◆ Work to be completed
From the line containing "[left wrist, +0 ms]" down to the line containing "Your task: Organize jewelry" in the records below, reproduce every line exactly, ends included, and omit all others.

◆ Records
►

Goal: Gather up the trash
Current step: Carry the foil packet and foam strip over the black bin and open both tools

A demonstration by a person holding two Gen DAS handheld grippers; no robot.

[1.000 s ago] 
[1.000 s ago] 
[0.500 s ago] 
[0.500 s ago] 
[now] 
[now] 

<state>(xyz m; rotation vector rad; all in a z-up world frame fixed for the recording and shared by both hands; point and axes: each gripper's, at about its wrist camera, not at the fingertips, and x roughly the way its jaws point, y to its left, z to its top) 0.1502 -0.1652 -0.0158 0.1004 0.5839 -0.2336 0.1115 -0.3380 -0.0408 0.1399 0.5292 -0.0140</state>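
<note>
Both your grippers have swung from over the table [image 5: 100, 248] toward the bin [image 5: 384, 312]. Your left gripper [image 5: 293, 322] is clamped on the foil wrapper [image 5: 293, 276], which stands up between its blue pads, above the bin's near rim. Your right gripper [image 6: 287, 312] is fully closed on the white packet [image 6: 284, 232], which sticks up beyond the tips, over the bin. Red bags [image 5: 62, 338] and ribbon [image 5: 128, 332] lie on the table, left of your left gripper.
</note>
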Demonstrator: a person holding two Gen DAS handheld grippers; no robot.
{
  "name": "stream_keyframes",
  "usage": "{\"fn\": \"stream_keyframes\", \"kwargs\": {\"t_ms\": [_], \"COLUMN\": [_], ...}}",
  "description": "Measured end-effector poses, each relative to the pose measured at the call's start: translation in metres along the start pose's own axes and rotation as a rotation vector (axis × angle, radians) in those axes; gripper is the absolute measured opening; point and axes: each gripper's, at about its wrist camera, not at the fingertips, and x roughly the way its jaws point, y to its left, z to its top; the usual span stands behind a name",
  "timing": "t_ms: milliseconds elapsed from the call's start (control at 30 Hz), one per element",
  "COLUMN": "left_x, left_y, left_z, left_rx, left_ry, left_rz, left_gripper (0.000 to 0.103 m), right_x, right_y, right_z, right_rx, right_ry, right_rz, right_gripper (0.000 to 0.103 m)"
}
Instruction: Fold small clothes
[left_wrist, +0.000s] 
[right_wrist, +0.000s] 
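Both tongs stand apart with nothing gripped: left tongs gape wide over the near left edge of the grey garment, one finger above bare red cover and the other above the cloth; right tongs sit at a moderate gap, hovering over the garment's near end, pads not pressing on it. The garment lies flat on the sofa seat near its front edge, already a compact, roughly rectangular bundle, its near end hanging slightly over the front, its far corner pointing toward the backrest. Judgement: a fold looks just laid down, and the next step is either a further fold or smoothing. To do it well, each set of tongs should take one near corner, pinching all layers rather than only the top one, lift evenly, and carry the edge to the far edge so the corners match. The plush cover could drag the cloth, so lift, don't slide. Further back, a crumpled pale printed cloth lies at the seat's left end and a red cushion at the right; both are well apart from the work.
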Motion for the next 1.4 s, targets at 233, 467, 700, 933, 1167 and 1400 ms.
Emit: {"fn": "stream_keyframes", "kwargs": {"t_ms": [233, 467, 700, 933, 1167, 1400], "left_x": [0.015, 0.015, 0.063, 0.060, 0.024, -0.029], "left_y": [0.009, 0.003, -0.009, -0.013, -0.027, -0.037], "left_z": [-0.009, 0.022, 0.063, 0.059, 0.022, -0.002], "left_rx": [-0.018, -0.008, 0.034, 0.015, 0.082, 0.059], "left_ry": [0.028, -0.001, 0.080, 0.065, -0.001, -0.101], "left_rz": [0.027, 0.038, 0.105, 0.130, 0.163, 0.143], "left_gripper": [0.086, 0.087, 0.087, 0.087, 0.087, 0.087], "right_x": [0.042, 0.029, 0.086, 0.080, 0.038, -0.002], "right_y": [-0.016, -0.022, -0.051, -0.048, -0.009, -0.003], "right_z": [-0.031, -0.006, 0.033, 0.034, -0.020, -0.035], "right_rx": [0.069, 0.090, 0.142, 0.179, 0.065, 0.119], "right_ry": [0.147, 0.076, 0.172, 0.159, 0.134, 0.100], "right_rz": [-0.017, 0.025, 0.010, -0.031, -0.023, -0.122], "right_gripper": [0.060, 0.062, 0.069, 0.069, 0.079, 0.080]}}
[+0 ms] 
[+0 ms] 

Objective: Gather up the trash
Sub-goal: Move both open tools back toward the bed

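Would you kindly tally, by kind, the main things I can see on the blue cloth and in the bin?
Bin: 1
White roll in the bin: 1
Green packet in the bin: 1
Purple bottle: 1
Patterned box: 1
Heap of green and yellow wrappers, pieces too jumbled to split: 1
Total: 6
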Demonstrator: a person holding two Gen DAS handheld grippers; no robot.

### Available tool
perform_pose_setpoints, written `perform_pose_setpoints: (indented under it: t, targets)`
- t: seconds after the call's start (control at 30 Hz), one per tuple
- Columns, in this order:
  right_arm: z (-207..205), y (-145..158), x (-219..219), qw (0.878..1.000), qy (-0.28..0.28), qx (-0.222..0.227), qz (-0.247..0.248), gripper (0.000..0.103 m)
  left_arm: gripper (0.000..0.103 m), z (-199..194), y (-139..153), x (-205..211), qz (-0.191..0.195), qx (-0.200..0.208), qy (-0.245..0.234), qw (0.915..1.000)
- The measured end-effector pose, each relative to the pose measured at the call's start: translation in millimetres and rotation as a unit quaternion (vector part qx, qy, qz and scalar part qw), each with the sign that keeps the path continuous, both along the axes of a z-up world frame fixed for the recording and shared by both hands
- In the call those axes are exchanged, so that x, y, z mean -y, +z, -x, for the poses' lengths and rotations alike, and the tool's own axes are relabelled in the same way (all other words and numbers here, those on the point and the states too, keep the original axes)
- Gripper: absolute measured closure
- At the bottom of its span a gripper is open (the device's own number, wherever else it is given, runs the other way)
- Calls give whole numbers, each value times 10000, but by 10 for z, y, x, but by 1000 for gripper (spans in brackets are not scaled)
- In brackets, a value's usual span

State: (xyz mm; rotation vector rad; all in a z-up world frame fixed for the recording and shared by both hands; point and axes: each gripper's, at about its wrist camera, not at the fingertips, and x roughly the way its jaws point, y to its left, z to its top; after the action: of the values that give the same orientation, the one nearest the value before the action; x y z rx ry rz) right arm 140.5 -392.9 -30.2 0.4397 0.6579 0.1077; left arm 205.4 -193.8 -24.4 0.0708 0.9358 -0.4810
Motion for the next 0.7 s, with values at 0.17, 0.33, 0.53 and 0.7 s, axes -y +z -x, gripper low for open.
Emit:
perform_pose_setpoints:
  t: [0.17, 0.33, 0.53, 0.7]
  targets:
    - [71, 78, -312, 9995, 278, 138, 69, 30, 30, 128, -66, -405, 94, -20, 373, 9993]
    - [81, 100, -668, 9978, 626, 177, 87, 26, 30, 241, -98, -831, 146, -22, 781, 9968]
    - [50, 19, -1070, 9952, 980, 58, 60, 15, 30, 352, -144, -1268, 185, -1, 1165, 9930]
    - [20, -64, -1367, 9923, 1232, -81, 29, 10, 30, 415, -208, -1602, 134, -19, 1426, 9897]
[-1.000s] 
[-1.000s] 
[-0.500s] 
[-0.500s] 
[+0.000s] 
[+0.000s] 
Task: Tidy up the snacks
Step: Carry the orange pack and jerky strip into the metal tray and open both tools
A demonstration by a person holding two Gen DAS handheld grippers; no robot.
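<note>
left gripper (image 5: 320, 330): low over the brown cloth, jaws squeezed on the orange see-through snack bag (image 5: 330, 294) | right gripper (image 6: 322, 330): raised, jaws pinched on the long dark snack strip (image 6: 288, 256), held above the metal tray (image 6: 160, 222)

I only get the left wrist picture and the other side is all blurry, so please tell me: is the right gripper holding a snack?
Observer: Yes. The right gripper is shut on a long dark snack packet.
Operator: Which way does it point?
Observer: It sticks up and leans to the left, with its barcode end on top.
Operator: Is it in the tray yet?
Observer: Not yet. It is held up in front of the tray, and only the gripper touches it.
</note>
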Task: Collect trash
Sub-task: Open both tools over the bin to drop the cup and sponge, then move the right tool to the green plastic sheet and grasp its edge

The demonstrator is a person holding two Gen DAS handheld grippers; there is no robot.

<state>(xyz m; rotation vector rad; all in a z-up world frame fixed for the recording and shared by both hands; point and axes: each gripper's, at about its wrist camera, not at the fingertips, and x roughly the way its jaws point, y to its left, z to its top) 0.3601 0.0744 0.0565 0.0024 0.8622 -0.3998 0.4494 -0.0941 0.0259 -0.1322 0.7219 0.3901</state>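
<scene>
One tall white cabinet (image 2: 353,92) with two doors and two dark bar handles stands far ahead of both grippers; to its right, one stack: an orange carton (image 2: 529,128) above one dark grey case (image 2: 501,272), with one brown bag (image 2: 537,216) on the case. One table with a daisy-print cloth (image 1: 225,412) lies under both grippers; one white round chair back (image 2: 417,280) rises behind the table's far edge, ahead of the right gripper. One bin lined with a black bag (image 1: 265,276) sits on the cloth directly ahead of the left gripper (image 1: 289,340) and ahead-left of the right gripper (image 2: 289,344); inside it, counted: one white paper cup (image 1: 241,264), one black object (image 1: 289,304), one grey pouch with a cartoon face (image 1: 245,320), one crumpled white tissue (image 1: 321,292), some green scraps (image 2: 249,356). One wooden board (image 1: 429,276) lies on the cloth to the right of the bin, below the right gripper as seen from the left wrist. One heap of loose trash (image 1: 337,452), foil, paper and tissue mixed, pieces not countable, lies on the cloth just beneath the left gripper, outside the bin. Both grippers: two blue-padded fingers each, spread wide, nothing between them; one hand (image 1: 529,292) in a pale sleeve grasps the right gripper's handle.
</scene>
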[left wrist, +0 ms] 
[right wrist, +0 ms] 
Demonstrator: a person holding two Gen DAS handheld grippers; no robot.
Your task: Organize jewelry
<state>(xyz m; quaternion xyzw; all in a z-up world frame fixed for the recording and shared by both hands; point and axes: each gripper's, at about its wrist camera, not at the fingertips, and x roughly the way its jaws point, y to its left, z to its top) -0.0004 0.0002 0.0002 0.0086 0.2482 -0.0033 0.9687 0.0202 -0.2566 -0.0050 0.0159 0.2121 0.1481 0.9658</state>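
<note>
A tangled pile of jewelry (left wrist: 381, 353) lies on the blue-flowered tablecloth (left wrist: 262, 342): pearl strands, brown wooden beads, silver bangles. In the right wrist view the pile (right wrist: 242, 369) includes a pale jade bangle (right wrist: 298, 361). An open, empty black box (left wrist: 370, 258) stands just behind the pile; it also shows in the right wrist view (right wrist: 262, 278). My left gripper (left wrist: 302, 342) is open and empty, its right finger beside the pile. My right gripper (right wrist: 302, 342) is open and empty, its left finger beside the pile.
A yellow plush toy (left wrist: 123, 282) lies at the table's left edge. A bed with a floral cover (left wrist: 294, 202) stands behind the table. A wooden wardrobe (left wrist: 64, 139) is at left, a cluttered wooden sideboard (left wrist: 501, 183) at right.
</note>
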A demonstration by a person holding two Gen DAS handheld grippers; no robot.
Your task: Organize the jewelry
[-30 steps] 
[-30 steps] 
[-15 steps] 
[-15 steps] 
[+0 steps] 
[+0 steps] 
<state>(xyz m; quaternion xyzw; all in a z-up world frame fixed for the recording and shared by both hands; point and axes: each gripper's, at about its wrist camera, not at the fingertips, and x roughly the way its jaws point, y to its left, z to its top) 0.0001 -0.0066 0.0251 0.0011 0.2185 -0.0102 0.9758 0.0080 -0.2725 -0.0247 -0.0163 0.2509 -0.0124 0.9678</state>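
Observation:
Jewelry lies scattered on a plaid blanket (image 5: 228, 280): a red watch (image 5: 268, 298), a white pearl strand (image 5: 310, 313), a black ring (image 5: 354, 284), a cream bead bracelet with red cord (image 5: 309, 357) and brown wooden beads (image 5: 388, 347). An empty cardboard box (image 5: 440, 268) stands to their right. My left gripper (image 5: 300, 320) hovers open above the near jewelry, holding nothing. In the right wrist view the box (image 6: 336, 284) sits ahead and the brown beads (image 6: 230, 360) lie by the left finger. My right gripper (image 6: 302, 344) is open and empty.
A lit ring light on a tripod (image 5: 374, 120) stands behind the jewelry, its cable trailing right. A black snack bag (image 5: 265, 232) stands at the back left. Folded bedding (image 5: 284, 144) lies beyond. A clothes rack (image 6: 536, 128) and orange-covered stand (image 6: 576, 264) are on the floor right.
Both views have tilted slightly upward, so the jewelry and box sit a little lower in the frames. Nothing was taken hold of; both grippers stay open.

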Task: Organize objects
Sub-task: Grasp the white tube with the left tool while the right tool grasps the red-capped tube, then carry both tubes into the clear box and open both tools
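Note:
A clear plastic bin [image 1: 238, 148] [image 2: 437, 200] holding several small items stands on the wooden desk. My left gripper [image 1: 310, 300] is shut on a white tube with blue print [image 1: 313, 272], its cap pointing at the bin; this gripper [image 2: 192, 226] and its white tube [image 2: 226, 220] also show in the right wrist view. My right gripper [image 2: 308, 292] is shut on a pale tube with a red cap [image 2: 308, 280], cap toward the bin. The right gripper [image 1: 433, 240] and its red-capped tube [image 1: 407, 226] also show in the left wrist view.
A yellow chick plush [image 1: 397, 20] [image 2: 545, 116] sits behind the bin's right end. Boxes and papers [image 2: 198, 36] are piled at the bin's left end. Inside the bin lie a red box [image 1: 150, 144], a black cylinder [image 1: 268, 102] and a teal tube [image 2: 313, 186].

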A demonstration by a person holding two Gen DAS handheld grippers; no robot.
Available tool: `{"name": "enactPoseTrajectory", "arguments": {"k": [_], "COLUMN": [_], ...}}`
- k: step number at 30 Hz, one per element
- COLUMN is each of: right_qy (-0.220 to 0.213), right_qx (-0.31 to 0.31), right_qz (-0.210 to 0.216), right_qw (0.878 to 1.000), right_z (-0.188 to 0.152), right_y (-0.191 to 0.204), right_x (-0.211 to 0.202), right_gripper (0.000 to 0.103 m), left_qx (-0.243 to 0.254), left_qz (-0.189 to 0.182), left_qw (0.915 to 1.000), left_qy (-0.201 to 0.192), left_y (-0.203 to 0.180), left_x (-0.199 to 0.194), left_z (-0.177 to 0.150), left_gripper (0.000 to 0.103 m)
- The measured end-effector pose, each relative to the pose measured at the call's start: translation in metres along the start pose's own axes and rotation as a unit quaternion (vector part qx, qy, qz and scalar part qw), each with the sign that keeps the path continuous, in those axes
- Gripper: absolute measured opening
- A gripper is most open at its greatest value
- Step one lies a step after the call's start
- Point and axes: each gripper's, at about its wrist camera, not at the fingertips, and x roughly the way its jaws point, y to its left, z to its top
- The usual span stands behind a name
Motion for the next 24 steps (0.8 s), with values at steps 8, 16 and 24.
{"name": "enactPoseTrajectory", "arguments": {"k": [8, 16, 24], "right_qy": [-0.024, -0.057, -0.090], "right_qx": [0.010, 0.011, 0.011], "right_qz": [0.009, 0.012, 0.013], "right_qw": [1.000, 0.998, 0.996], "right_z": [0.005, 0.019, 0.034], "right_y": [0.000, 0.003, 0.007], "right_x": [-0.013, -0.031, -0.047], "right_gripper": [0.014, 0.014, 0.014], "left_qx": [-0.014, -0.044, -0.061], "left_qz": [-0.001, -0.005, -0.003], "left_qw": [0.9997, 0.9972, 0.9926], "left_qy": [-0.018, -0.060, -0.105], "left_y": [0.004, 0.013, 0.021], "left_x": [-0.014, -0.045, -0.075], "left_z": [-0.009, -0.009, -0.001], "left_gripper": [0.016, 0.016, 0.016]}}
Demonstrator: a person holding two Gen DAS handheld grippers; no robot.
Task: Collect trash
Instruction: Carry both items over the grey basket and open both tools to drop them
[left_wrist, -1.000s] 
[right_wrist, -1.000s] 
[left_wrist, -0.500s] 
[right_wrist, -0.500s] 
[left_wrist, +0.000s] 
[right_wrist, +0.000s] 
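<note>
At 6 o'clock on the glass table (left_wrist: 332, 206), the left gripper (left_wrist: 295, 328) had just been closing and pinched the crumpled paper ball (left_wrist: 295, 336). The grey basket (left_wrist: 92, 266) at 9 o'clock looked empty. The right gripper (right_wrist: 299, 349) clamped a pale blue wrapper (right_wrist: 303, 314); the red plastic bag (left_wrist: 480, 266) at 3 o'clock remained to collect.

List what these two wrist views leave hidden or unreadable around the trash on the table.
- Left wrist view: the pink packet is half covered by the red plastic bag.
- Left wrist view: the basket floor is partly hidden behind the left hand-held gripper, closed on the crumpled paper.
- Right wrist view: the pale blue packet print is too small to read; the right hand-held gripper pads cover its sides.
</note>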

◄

◆ Final answer
[left wrist, +0 ms] 
[right wrist, +0 ms] 
Demonstrator: a person holding two Gen DAS handheld grippers; no robot.
Your task: Organize jewelry

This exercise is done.